The Longest Night, Waiting in the Darkness
Our Lutheran Brothers and Sisters invited our fraternity to participate in their “Longest Night” service last December. We are again invited on December 21st at 7:00 p.m. to Messiah Lutheran Church, Cape May Court House, to be with people who are not so very merry at Christmas, those who have lost a love one, those who have a child who is on drugs, whose marriage is on the rocks, those who can find little enthusiasm for the Charlie Brown Christmas Show or the endless Lifetime movies about having a happy ending by the end of the two hours with everyone coming over to the country house for hot chocolate and fresh chocolate chip cookies lighting up the TV screen like a Thomas Kincaide painting.

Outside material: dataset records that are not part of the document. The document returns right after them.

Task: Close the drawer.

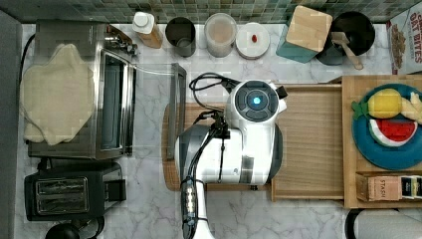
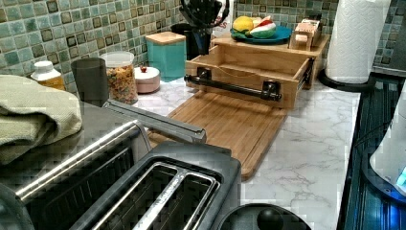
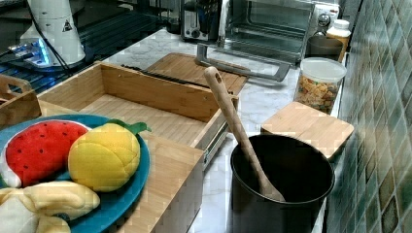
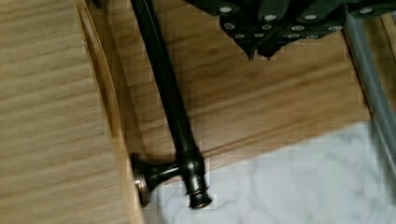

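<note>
The drawer (image 1: 311, 144) stands pulled out from its wooden box, its pale flat bottom bare. Its dark bar handle (image 2: 234, 87) faces the cutting board. In the right view the open drawer (image 3: 145, 111) sits beside the blue plate. The wrist view has the handle (image 4: 168, 93) running along the drawer front (image 4: 107, 93). My gripper (image 4: 260, 52) hangs over the cutting board, a little apart from the handle, its fingertips together and nothing between them. In the top view my arm (image 1: 249, 134) covers the drawer's front edge.
A darker cutting board (image 2: 230, 124) lies in front of the drawer. The toaster oven's door (image 1: 176, 109) hangs open beside it, a toaster (image 1: 69, 191) nearby. A blue plate of toy fruit (image 1: 393, 124) tops the box. Jars and a pot with a spoon (image 3: 282, 179) line the tiled wall.
</note>
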`<action>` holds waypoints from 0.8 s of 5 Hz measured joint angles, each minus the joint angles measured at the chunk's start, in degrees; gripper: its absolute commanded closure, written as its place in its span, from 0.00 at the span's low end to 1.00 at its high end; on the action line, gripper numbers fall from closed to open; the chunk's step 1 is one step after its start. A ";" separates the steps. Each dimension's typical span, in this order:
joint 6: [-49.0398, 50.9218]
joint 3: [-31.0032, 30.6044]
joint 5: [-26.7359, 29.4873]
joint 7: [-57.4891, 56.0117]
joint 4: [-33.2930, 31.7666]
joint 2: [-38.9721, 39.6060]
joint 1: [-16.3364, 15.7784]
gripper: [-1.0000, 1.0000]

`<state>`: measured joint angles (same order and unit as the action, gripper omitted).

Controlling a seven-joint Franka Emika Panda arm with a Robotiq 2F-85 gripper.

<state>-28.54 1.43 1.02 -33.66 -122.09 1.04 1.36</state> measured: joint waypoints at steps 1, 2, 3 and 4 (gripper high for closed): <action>-4.25 0.08 1.69 -9.48 -2.80 0.22 0.03 1.00; -9.99 0.09 3.79 -11.97 -5.37 0.95 0.01 1.00; -17.32 0.03 3.96 -14.21 -8.17 2.09 0.08 1.00; -17.26 0.15 3.97 -15.50 -9.40 3.38 0.08 1.00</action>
<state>-45.80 1.59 4.99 -49.15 -131.49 4.42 1.45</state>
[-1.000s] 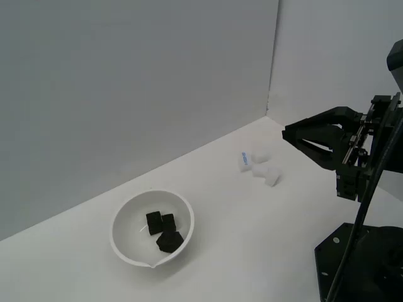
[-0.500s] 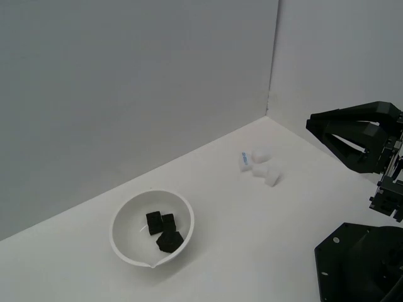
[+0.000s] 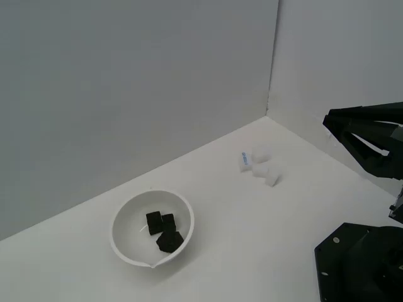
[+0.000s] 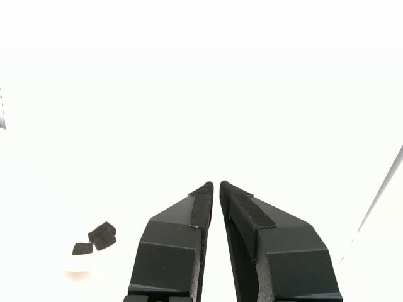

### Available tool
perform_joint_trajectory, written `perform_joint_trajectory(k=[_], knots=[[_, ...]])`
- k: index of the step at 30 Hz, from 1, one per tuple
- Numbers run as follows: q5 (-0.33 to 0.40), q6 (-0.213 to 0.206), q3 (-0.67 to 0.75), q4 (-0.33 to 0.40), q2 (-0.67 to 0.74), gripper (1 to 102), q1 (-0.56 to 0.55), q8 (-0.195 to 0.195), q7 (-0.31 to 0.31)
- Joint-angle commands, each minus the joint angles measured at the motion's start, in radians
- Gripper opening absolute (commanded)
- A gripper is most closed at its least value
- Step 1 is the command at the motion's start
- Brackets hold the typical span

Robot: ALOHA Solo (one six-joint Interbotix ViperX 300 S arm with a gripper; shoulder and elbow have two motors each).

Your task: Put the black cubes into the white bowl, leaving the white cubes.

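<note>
White table [image 3: 264, 214] and plain grey walls [image 3: 126, 82] are all around us. We pick the white bowl [image 3: 123, 245] as our landmark.

We start with our gripper [image 4: 216, 186]. In the wrist view its two black fingers [image 4: 173, 242] come almost to a point, with only a thin gap between the tips. Nothing is held between them. In the exterior view the gripper [image 3: 329, 122] is up in the air, far from the white bowl, toward the exterior view's right edge. Its tips point back toward the bowl side. It touches nothing.

Going out from the gripper, we come to the white cubes [image 3: 259, 166]. They sit on the table in a small clump, between the gripper and the white bowl, but well apart from the bowl. They are pale and hard to see against the table, so we cannot count them for sure. One has a small blue mark [image 3: 244, 160] on the side that faces the bowl.

Then we reach the white bowl. It sits on the table near the grey wall. The black cubes [image 3: 164, 230] are inside it, all three, close together on the bottom. In the wrist view the black cubes [image 4: 97, 238] look small and far away, and the bowl [image 4: 82, 267] around them is only a faint shape.

The arm's black base [image 3: 359, 264] stands on the table, below the gripper and far from the bowl.
</note>
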Motion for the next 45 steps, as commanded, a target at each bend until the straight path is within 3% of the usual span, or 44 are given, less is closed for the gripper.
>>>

How true it is that we sometimes feel as though we are walking in the darkness, that we are far from home, far from where we want to be, estranged from family, This experience of night, feeling we are in a world soaked in darkness , has been experienced many times by many different peoples. Our Sacred Scriptures recount the Babylonian exile, the Jews oppressed by Pharaoh, the land of Palestine in Our Savior’ s time governed by the Romans.
More recently, another Jewish writer, Elie Weisel, chronicled his experiences at a concentration camp where, within days, he saw his whole family wiped out. He wrote “Where was God at Auschwitz? … Never shall I forget that night, the first night in camp, which has turned my life into one long night, seven times cursed and seven times sealed… never shall I forget those moments which murdered my God and my soul and turned my dreams to dust. “
Later in the same text, Weisel describes the hanging of a child in the same camp. The people were clamoring “Where is God? For God’s sake, where is God? Then someone replies “Where is He?
This is where – hanging here from this gallows “.
The whole of Advent wrestles with these questions, the absence of God, the waiting for God, the coming of God. We share the psalmist‘s cry and echo the hymn’s refrain “O Come, O Come, Emmanuel.”
The Gospel of John exclaims the mystery thus “And the Word became Flesh and dwelt among us. Footnotes in the New American Bible footnote explain the verse more clearly with “He pitched His Tent next to ours.” Jesus is Emmanuel, God with us.
This is the reason for our hope that Jesus came down from his heavenly throne and dwelt among us. Through our ministrations to others, being with the Poor and marginalized, we feel most deeply our connection to Francis. We recall the admonition of St. Francis that “The Spirit of the Lord will rest upon all those men and women who have done and persevered in these (good ) things and the Spirit will make a home and dwelling place in them. And they will be the children of the heavenly Father whose works they do. We are mothers when we carry Him in our heart and body through love and a pure and sincere conscience and give Him birth through a holy activity which must shine before others by example.
Have a blessed Advent, remembering and living out not only the corporal but also the spiritual works of mercy especially the one … to comfort the sorrowful.